***** Information shown *****
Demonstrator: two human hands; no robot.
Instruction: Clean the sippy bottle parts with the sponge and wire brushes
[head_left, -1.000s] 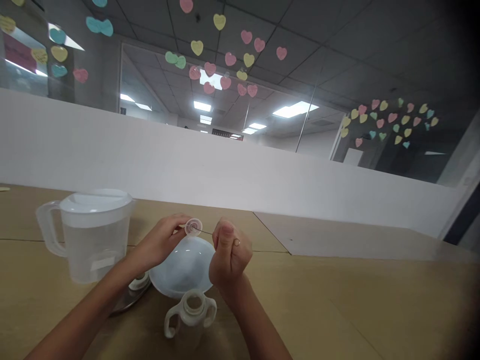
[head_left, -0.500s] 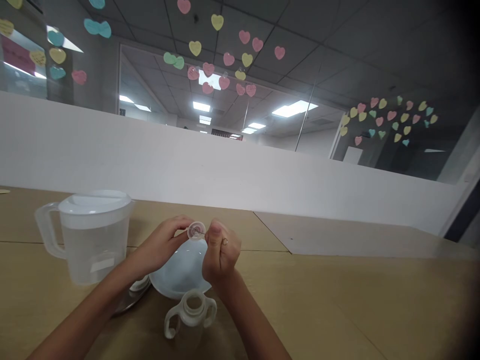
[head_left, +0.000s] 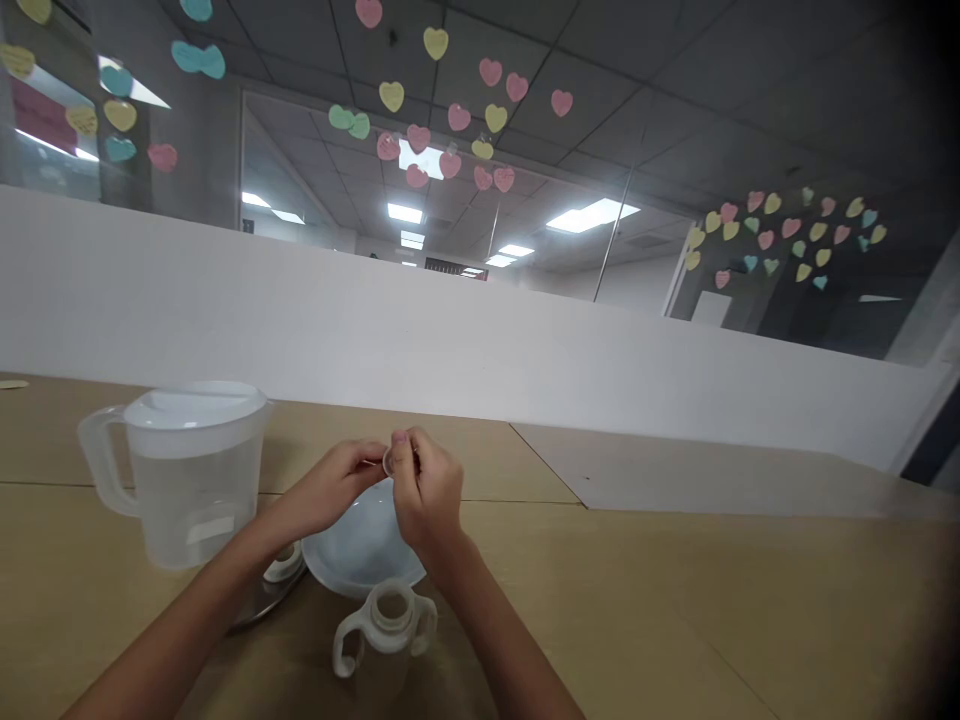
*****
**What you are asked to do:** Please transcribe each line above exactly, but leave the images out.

**Finished exercise:**
Demonstrator: two human hands; no robot.
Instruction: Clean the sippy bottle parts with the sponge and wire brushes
[head_left, -1.000s] 
[head_left, -0.500s] 
[head_left, +0.000s] 

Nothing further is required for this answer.